One of the biggest changes I've made in eating is bringing my lunch to work everyday. Temple's campus is not overflowing with healthy food options, so temptation is around every corner. I try to package up leftovers and stick them in the freezer or fridge in anticipation of my lunch needs.
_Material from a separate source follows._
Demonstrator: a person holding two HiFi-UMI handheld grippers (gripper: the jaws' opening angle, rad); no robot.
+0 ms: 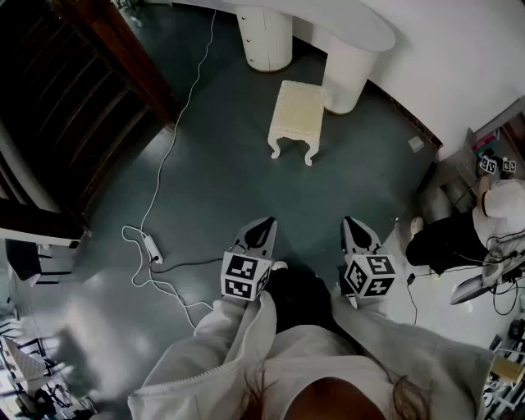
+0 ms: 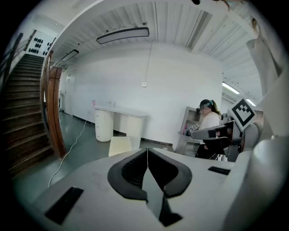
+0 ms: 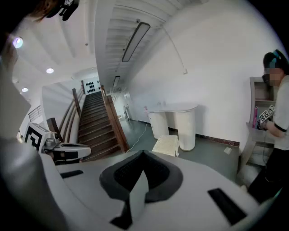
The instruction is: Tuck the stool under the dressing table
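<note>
The left gripper [image 1: 264, 223] and the right gripper [image 1: 353, 223] both have their fingers pressed fully together, holding and touching nothing. They hang side by side above the floor [image 1: 213, 189]. The stool [image 1: 297, 111] stands well beyond them, on the floor just outside the dressing table [image 1: 361, 25], close to one of its round pedestals.

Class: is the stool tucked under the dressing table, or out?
Out. The stool stands upright on the floor before the dressing table, its whole seat showing.

The dressing table [image 1: 344, 25] runs off the head view's top edge.
</note>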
This salad held up well for two days in the fridge after it was prepared.
Peking Chicken salad
1/2 cup brown rice, cooked
2 teaspoons dark sesame oil
4 scallions, sliced
1/4 pound snow peas, trimmed
1 cup finely shredded red cabbage
2 cups finely shredded romaine lettuce
1 cup shredded carrot
2 tablespoons unseasoned rice vinegar
2 teaspoons grated fresh ginger
6 tablespoons hoisin sauce
2 cups shredded cooked chicken breast
Bring a small pot of water to a boil. Add the snow peas and cook for 30 seconds. Drain and rinse with cold water until cool. Pat dry and cut lengthwise into thin strips. In a medium bowl, combine the snow peas, cabbage, romaine, carrot, rice vinegar, seasame oil, and ginger. Add the shedded chicken, rice, scallions, and hoison sauce and tose gently to coat.
Each serving contains 4 grams of fat, 209 calories, 26 grams of carbohydrates, 5 grams of fiber, and 17 grams of protein.